Um bom exemplo está na política adotada pelo governo Bush após o atentado de 11/setembro. Sob a pressão do medo de novos ataques, o governo iniciou uma série de inserções na mídia conclamando a população a uma verdadeira caça aos terroristas.
Apoiado pelas grandes redes de TV que contribuíram com ampla repercussão, o ambiente tornou-se propício para que fossem tomadas medidas anti-terroristas inimagináveis.
Em meio ao clima de medo instalado e ao caos psicológico, o governo teve concedida uma autonomia para um novo "atentado", senão ainda maior, contra aquilo que os norte-americanos mais preservam em sua constituição: a "liberdade democrática".
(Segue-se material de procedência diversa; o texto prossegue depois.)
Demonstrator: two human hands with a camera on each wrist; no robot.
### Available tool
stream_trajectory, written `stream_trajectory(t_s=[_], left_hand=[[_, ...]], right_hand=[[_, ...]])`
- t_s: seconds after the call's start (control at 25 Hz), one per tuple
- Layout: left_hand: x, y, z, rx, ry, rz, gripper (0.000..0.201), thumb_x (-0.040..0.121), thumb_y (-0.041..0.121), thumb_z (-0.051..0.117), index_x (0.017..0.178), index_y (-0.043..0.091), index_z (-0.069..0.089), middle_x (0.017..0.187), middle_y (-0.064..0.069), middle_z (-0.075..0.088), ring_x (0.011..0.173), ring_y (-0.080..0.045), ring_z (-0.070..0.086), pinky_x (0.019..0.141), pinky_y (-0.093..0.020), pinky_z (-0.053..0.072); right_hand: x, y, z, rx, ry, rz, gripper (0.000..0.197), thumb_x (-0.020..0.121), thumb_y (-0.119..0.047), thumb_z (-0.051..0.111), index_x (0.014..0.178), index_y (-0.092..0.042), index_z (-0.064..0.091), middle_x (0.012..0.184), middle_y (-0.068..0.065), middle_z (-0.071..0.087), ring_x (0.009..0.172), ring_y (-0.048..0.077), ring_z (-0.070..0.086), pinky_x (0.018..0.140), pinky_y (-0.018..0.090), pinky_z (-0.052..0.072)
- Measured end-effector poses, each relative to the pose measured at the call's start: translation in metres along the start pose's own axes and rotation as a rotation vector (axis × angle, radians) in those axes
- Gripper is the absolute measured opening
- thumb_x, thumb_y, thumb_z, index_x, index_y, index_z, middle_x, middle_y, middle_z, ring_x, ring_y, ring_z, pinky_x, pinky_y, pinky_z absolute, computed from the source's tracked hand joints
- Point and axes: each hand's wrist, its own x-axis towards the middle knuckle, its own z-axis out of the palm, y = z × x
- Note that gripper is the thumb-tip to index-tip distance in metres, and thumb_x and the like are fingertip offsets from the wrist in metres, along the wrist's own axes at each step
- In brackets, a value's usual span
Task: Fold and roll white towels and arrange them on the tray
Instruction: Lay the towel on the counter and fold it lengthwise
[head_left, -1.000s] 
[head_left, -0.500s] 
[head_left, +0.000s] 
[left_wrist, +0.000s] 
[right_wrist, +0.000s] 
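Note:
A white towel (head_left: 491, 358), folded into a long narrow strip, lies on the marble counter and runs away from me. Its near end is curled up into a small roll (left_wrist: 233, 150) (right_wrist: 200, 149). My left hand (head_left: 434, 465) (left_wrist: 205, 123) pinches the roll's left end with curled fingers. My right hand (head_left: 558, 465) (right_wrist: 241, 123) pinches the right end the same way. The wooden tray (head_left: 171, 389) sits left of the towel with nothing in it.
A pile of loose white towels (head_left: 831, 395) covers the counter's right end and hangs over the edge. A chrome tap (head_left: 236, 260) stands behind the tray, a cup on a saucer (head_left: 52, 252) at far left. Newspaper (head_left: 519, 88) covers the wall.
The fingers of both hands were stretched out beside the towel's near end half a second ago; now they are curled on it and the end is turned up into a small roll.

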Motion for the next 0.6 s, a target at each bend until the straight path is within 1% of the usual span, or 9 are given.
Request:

Atordoada pelos acontecimentos, a população não se deu conta dos arranhões que essas medidas fizeram aos seus direitos constitucionais. Além disso, movida por esse clima doentio, parte dela não mediu as consequências ao apoiar a decisão do governo de, inclusive, invadir militarmente a outros países, seja por medo ou por revanche.
A crise provocada pelo episódio do 11/setembro é exemplar dentro do modelo que quero descrever e não menos exemplar foi a crise financeira global que surpreendeu o mundo em 2008. Charles Mackay, em seu conhecido livro "Extraordinary Popular Delusions and the Madness of Crowds", traça uma boa visão da psicologia das crises financeiras.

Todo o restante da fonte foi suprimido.